▸ Try it
Using the data that follows, return exactly the lines from the one that contains "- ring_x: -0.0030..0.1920" through the one that contains "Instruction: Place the", ends included.
· · · · ·
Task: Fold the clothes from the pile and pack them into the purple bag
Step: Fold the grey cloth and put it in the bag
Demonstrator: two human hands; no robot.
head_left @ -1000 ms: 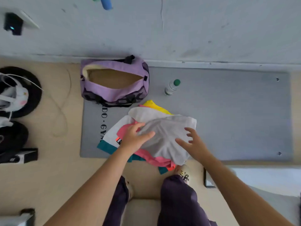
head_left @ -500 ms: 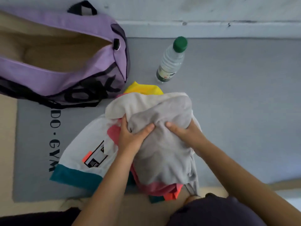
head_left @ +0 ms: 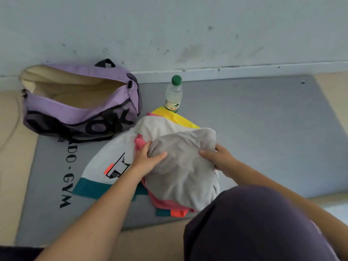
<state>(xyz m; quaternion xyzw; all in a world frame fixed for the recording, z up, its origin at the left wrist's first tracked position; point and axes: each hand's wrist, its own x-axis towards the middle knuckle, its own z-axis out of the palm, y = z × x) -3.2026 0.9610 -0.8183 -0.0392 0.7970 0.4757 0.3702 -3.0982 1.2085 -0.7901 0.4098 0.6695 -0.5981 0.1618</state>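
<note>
At 10 o'clock from the pile sits the purple bag [head_left: 79, 110], its top gaping wide so you see the cream lining, with black lettering across its near side; its right end rests on the grey mat [head_left: 263, 129], whose black printed letters run along the left edge. Just below and right of the bag lies a white shirt [head_left: 105, 161] with a teal hem and a small black and orange print, spread flat under the rest of the clothes pile. Your left hand [head_left: 146, 161] is clenched on the left edge of the grey garment [head_left: 184, 166], thumb on top and fingers tucked beneath, right beside a pink piece [head_left: 140, 144] that peeks out from under it. The grey garment is the top of the pile, bunched and lifted slightly between your 2 hands. At 12 o'clock from the pile a yellow piece [head_left: 175, 117] sticks out, and just beyond it stands 1 clear water bottle [head_left: 173, 95] with a green cap, upright near the wall. Your right hand [head_left: 218, 159] grips the garment's right edge, thumb over the cloth. At 5 o'clock your knee in dark purple trousers [head_left: 259, 223] covers the pile's near corner.
</note>
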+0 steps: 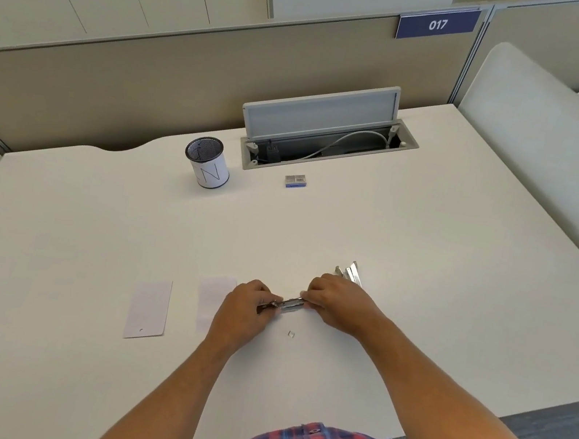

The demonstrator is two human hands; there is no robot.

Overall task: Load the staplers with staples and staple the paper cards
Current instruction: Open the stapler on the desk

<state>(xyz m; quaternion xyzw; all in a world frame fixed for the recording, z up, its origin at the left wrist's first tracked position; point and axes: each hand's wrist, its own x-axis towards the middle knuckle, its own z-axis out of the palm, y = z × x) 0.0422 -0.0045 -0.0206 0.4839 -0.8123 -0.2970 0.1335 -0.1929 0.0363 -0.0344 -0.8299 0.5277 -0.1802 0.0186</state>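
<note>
Fingers of the left hand (246,306) pinch 1 end of a small metal stapler (289,304), and those of the right hand (337,304) close on its other end, so the tool sits low between both hands, at or just above the desk (429,242). Gripping it at both ends looks like a way to steady the body while the staple channel is worked; whether the channel is open, or already filled, is too small to tell.

Farthest left lies 1 white paper card (148,308), flat, with a punched hole near its near edge. Just right of it a 2nd card (215,293) rests partly under the left wrist. Both are within reach, probably staged for stapling once loading is finished. Next, slightly nearer the person than the stapler, sits a tiny pale scrap (290,333), possibly a broken bit of staple strip. Beyond the right hand, more metal staplers (350,272) lie bunched together, only partly visible, likely waiting their turn.

At the back of the desk, a white cup with a dark mesh rim (207,163) stands upright; nothing shows above its rim. Right of it, an open cable hatch (326,137) holds a grey cable and a plug. Just in front of the hatch, a small blue-and-grey staple box (295,181) lies flat; its contents cannot be seen.
</note>
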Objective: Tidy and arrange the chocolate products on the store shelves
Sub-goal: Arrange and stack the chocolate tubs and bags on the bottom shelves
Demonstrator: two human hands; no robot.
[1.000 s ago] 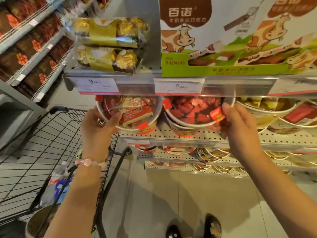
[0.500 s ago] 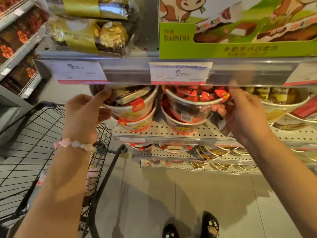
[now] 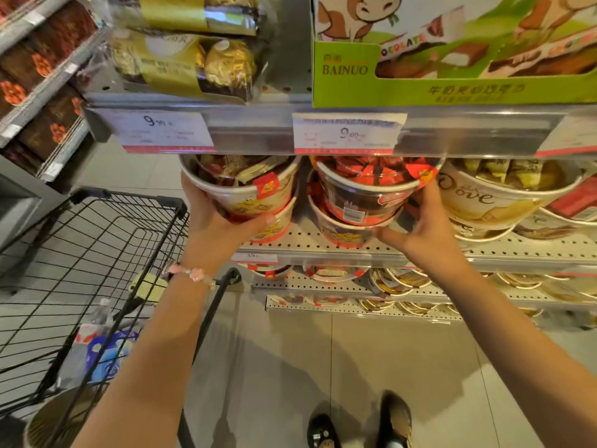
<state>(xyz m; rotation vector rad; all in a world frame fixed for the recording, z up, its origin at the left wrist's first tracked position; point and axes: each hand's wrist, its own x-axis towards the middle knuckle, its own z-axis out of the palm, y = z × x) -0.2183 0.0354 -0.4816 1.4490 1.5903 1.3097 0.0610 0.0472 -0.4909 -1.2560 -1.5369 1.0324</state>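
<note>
Both hands were on the stacked chocolate tubs on the middle shelf (image 3: 323,244).

I judged these tubs light but bulky, thin plastic walls that would flex and smooth sides that could slip, so low on the wall under the rim seemed the best hold. My left hand (image 3: 216,227) cupped the left top tub (image 3: 245,192) from beneath, its grip curled round the base with the thumb across the front. My right hand (image 3: 423,224) wrapped the right top tub (image 3: 365,195) at its right side, fingers spread wide on the wall, thumb reaching to the lower tub (image 3: 339,234).
</note>
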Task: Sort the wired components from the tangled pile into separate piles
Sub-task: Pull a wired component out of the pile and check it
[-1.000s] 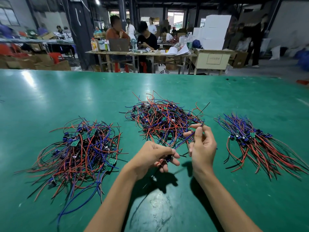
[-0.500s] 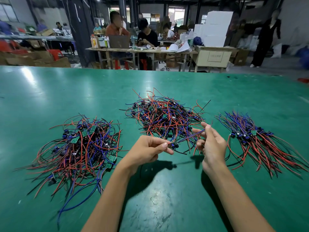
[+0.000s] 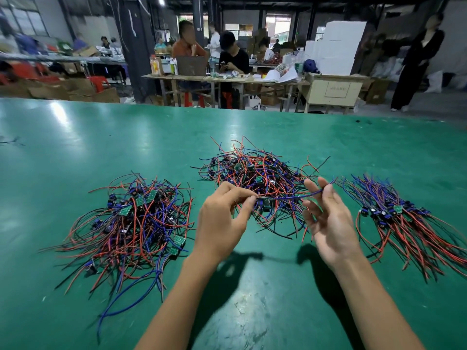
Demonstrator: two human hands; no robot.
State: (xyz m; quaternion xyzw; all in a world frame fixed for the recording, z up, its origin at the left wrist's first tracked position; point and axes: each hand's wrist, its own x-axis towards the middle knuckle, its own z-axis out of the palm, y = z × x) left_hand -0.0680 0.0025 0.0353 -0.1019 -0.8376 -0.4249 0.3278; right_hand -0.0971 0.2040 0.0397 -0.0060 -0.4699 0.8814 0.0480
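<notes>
— What are the hands doing?

— The left hand (image 3: 222, 218) pinches one end of a blue wire (image 3: 288, 197) between thumb and fingertips. A small component hangs just under that pinch, blurred. The wire runs right to the right hand (image 3: 328, 223), palm up, where it lies between the thumb and the raised fingers; those fingers are only loosely bent, and I cannot tell whether they grip the wire or merely carry it.

— And where is that wire?

— Lifted off the green table (image 3: 75, 147), stretched between both hands, just in front of the near edge of the middle pile (image 3: 255, 175).

— The piles?

— The middle one is a tangle of red, blue and black leads with small green boards, beyond the hands. A bigger tangled pile (image 3: 131, 223) lies to the left, near the left forearm. On the right, the combed pile (image 3: 404, 218) has its wires lying roughly parallel, components in a row across it.

— Beyond the table?

— People sit at a far workbench (image 3: 227, 78); another stands at far right.
</notes>
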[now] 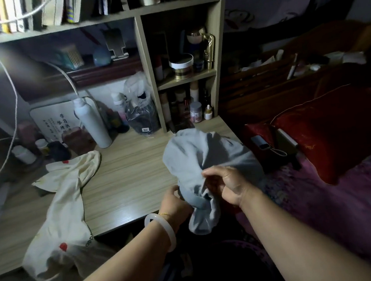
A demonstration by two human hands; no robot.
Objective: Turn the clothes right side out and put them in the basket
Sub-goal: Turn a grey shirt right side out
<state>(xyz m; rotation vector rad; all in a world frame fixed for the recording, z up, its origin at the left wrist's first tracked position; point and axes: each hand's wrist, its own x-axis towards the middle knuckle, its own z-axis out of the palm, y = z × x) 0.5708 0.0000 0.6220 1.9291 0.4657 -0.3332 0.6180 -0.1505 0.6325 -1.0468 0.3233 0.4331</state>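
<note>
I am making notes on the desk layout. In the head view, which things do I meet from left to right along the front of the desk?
Cream garment → left hand → grey garment → right hand.

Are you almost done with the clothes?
Not yet. Nothing looks finished, and no basket is in view. Both the left hand and right hand grip the grey garment, mid-turning. The cream garment lies untouched on the desk, waiting.

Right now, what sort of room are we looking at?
Most likely a bedroom or dorm room: a wooden desk with a shelf of cosmetics stands right beside a bed with a red pillow.
</note>
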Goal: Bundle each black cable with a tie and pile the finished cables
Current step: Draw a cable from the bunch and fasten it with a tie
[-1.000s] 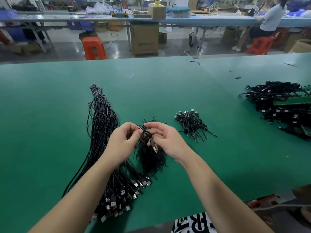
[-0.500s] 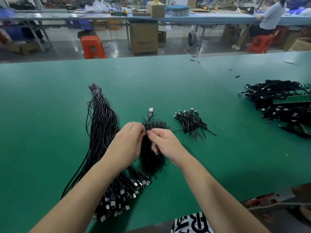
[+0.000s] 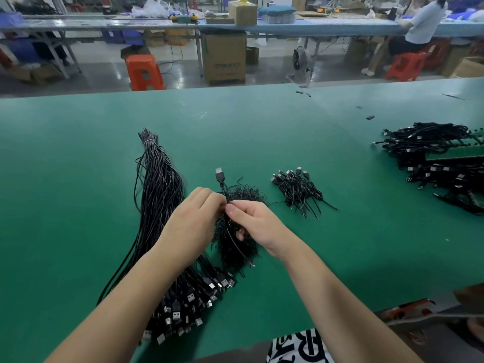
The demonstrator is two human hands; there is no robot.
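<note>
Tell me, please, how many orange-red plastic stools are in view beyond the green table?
2: one stool stands empty at the left on the floor; the other stool is at the right under a seated person. More may be hidden.

**Black cables and ties on the green table**

A thin black cable with a silver USB plug (image 3: pixel 219 174) sits between two hands, its plug pointing away and its bare end trailing toward the viewer. Under it lies a bristly heap of short black wire ties (image 3: pixel 235 244). To the left stretches a long tied sheaf of unbundled black USB cables (image 3: pixel 159 195). To the right rests a small pile of coiled, finished black cables (image 3: pixel 298 189).
</note>
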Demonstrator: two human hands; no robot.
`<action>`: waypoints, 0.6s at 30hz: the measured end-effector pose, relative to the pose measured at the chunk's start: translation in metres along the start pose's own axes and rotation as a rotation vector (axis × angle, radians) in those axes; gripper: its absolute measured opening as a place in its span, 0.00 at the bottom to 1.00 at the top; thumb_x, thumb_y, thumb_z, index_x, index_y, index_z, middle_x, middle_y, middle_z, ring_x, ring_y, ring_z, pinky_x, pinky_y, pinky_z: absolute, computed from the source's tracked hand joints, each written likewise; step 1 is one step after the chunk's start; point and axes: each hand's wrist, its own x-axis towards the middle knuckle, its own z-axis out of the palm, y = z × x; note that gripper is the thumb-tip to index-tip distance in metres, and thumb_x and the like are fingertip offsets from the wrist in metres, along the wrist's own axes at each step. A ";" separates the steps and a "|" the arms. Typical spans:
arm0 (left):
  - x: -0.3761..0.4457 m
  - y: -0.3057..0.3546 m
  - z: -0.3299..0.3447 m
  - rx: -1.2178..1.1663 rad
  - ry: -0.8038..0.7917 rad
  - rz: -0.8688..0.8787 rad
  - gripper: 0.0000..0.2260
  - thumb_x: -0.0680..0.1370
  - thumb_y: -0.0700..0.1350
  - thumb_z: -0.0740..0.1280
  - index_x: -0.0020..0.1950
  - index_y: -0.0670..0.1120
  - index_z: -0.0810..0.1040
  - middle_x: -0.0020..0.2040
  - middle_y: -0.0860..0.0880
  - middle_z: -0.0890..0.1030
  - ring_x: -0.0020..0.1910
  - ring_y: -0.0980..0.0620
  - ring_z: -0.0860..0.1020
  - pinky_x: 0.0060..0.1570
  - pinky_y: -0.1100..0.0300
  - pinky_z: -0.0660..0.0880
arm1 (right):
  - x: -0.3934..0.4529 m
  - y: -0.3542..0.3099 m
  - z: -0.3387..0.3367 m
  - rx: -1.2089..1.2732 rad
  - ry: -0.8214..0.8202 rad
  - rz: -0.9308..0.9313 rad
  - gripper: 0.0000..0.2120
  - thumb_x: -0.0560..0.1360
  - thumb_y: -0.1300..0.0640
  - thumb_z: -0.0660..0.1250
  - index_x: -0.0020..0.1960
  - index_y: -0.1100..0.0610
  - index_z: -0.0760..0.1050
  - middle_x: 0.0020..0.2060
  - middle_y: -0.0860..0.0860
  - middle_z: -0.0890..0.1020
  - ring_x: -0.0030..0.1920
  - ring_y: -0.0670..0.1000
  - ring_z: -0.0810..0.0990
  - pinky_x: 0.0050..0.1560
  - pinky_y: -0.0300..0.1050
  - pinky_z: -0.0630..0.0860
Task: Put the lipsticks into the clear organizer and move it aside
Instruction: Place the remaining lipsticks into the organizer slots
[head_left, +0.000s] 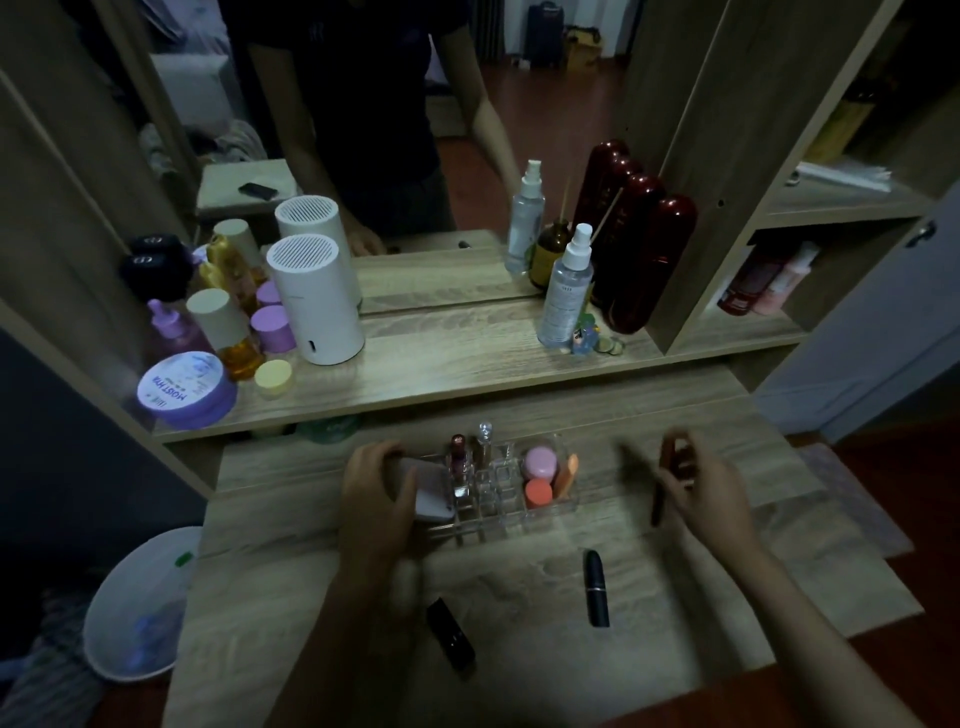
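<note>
The clear organizer (498, 499) stands in the middle of the wooden desk, with two small bottles upright in its slots and pink and orange pieces in its right part. My left hand (376, 488) grips its left end, over a white compact. To the right of the organizer, my right hand (701, 483) is shut on a dark red lipstick (661, 499), blurred by motion. A black lipstick (597, 587) lies on the desk in front of the organizer. Another dark lipstick (451, 636) lies near my left forearm.
A raised shelf behind the desk holds a white cylinder (317, 301), purple jars (184, 389), spray bottles (566, 291) and dark red bottles (644, 260) against a mirror. A white bin (140, 608) stands on the floor at the left. Side shelves rise at the right.
</note>
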 end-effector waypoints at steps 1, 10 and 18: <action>-0.004 -0.002 -0.002 -0.004 0.020 -0.039 0.15 0.73 0.36 0.68 0.59 0.41 0.73 0.58 0.39 0.75 0.54 0.47 0.74 0.52 0.56 0.72 | 0.006 -0.015 -0.004 0.075 0.048 -0.022 0.19 0.71 0.65 0.70 0.60 0.58 0.70 0.46 0.56 0.81 0.45 0.54 0.80 0.42 0.46 0.77; -0.078 -0.012 -0.010 -0.016 -0.002 -0.335 0.16 0.70 0.37 0.72 0.55 0.40 0.74 0.47 0.44 0.76 0.40 0.49 0.74 0.34 0.65 0.68 | 0.035 -0.114 0.033 0.207 0.016 -0.234 0.16 0.71 0.64 0.70 0.56 0.61 0.70 0.45 0.56 0.82 0.46 0.55 0.81 0.46 0.50 0.78; -0.107 -0.024 -0.005 0.018 -0.360 -0.503 0.19 0.65 0.47 0.75 0.50 0.50 0.71 0.43 0.49 0.76 0.41 0.52 0.76 0.39 0.62 0.71 | 0.040 -0.118 0.078 0.082 -0.167 -0.288 0.14 0.71 0.65 0.69 0.53 0.59 0.68 0.45 0.53 0.80 0.46 0.55 0.80 0.43 0.48 0.76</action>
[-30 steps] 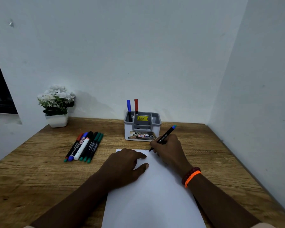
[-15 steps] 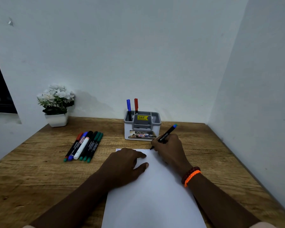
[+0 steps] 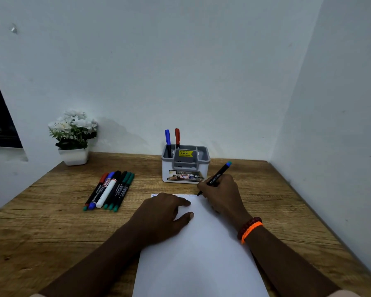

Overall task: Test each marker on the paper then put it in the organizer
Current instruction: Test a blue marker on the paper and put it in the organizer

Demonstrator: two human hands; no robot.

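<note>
A black marker w/ a blue-green end cap point(image 3: 217, 176) is sitting in the right hand point(image 3: 223, 195), fingers curled round the barrel in a writing grip, tip touching the far edge of the white paper point(image 3: 199, 254) near its top right. Barrel is tilting up & away to the right, cap end pointing toward the back right corner. Faint marks are showing along the paper's top edge, too small to read. The left hand point(image 3: 159, 217) is lying flat on the paper's upper left part, fingers straight and relaxed, pressing the sheet down, holding nothing. The paper, 1 sheet, is lying on the wooden desk point(image 3: 41, 232), running from the hands down to the near edge. Just behind the marker tip the grey & white organizer point(image 3: 185, 166) is standing, w/ a yellow price sticker on top; 2 markers are standing upright in its left rear compartment, 1 blue point(image 3: 168, 142) & 1 red point(image 3: 177, 138). Left of the paper, well apart from it, a row of loose markers point(image 3: 109, 190) is lying side by side, touching, approx 6: red cap, blue cap, white body, black, 2 green. At the back left corner 1 small white pot of white flowers point(image 3: 73, 136) is standing against the wall. On the right wrist, 2 bracelets: dark red beads and an orange band point(image 3: 252, 229).
</note>
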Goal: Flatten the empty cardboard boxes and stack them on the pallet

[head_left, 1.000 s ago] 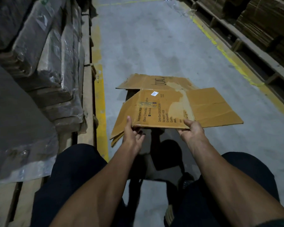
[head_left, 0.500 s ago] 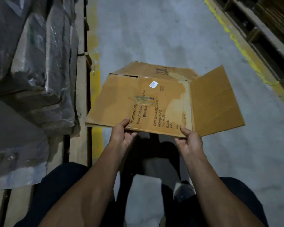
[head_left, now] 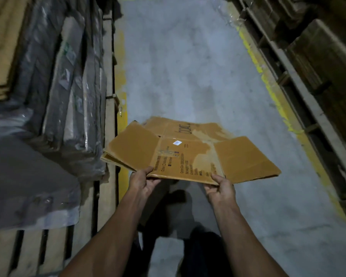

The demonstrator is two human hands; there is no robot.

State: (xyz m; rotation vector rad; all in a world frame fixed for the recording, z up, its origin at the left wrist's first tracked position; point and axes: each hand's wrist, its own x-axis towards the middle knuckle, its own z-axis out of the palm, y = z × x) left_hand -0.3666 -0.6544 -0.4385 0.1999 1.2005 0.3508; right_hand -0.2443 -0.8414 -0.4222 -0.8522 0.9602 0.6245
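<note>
The flattened box (head_left: 190, 156) is held off the floor (head_left: 188, 66), roughly level, over the aisle just right of the pallet (head_left: 106, 188). The left hand (head_left: 143, 181) and right hand (head_left: 220, 185) each pinch its near edge, thumbs on top, fingers beneath. Gripping at two spaced points likely keeps the panel from sagging or unfolding; both side flaps lie spread. Wrapped bundles (head_left: 68, 108) occupy the pallet's far part; bare slats show nearer. Stacking appears not yet done.
</note>
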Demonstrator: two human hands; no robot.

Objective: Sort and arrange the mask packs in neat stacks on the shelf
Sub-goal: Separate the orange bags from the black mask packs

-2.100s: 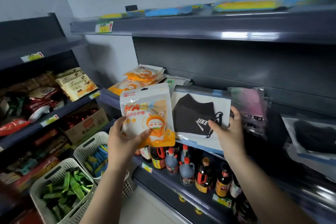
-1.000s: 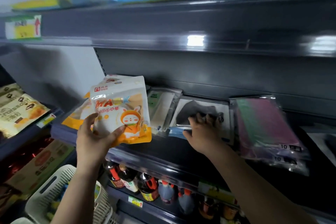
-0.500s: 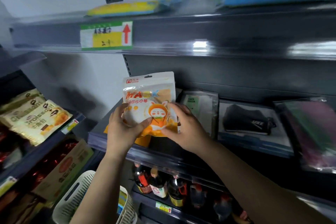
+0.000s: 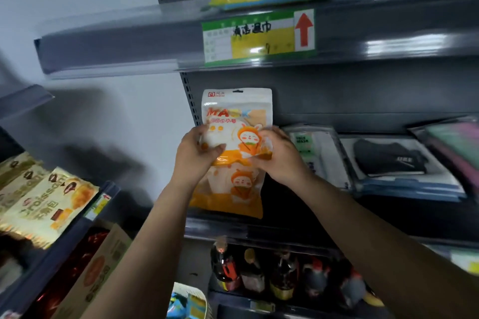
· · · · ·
▸ Final answer
  - ring_x: -0.0030..0.1920
  - ring_y: -0.0670..0.1000
  - ring_z: -0.0810..0.0990
  - pinky_x: 0.0050..0.1560
  - pinky_y: -0.0300..0.1050
  - pinky_z: -0.0630..0.0860
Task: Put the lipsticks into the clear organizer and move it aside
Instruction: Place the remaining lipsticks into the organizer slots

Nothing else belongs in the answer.